Go to the line below containing "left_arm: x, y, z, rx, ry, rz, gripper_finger" and print exactly from there through the line containing "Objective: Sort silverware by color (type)", both included. Print nothing else.
━━━━━━
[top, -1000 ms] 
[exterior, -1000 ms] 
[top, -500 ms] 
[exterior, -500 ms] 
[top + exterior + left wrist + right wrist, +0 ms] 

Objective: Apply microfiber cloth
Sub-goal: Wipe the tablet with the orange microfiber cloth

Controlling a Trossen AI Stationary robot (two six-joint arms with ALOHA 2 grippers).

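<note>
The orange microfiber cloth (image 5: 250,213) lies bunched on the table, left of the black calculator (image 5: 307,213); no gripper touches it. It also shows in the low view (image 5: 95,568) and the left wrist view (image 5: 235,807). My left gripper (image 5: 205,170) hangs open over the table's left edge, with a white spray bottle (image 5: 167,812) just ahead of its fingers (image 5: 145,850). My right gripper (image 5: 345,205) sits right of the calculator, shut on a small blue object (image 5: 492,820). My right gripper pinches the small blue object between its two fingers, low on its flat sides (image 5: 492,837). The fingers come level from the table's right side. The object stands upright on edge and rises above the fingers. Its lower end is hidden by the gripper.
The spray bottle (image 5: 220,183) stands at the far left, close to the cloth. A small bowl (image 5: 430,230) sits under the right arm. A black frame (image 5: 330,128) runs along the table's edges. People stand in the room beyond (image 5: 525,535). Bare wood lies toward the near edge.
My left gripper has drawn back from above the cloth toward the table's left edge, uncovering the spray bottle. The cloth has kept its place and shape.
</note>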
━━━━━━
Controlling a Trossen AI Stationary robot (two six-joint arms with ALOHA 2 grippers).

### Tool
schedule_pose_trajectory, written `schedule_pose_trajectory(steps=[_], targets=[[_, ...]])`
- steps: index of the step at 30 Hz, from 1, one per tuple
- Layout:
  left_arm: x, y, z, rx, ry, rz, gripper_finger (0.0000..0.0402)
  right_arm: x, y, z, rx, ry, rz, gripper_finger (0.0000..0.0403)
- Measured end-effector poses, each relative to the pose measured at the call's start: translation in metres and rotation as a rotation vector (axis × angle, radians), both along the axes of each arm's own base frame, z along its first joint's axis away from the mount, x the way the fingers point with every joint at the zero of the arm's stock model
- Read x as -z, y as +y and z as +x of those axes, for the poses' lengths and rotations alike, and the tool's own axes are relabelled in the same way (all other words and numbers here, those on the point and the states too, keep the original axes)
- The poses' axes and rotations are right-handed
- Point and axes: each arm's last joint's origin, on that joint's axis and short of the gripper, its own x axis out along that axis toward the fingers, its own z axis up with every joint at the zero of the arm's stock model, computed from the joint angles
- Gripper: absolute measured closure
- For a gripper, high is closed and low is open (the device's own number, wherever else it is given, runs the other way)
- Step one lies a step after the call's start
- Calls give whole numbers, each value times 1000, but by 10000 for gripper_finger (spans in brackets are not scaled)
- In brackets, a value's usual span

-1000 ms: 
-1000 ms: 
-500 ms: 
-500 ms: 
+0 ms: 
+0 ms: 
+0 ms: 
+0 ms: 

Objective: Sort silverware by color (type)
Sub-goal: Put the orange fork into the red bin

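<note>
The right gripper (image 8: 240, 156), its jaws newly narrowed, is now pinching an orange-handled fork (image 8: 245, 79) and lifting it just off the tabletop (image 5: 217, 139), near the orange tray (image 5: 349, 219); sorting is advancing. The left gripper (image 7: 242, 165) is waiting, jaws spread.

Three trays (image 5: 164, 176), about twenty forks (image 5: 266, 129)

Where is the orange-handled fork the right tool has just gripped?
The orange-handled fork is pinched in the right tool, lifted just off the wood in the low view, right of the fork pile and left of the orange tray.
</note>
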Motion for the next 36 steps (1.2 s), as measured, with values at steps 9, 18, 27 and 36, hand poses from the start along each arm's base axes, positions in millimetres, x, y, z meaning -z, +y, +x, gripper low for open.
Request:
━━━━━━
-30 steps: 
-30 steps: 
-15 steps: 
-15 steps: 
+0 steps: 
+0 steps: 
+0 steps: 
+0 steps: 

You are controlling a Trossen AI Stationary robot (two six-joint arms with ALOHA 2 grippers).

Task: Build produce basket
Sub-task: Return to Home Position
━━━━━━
### [Exercise output]
  left_arm: x, y, z, rx, ry, rz, gripper_finger (0.0000..0.0402)
  right_arm: x, y, z, rx, ry, rz, gripper_finger (0.0000..0.0403)
- Measured end-effector poses, each relative to the pose measured at the call's start: translation in metres and rotation as a rotation vector (axis × angle, radians), both along the axes of each arm's own base frame, z along its first joint's axis away from the mount, x the way the fingers point with every joint at the zero of the arm's stock model
- Read x as -z, y as +y and z as +x of those axes, for the poses' lengths and rotations alike, and the tool's own axes are relabelled in the same way (all other words and numbers here, those on the point and the states too, keep the original axes)
- The poses' axes and rotations are right-handed
- Point and axes: each arm's last joint's origin, on that joint's axis and short of the gripper, its own x axis out along that axis toward the fingers, its own z axis up with every joint at the zero of the arm's stock model, computed from the joint angles
- Gripper: absolute measured closure
- For a gripper, high is closed and low is open (the device's own number, wherever else it is given, runs the other way)
- Step one lies a step after the call's start
- Calls give whole numbers, each value times 1000, but by 10000 for gripper_finger (spans in brackets are not scaled)
- In brackets, a value's usual span

-1000 ms: 
-1000 ms: 
-500 ms: 
-500 ms: 
+0 ms: 
+0 ms: 
+0 ms: 
+0 ms: 

Objective: Sort silverware by color (type)

The answer has been given in full.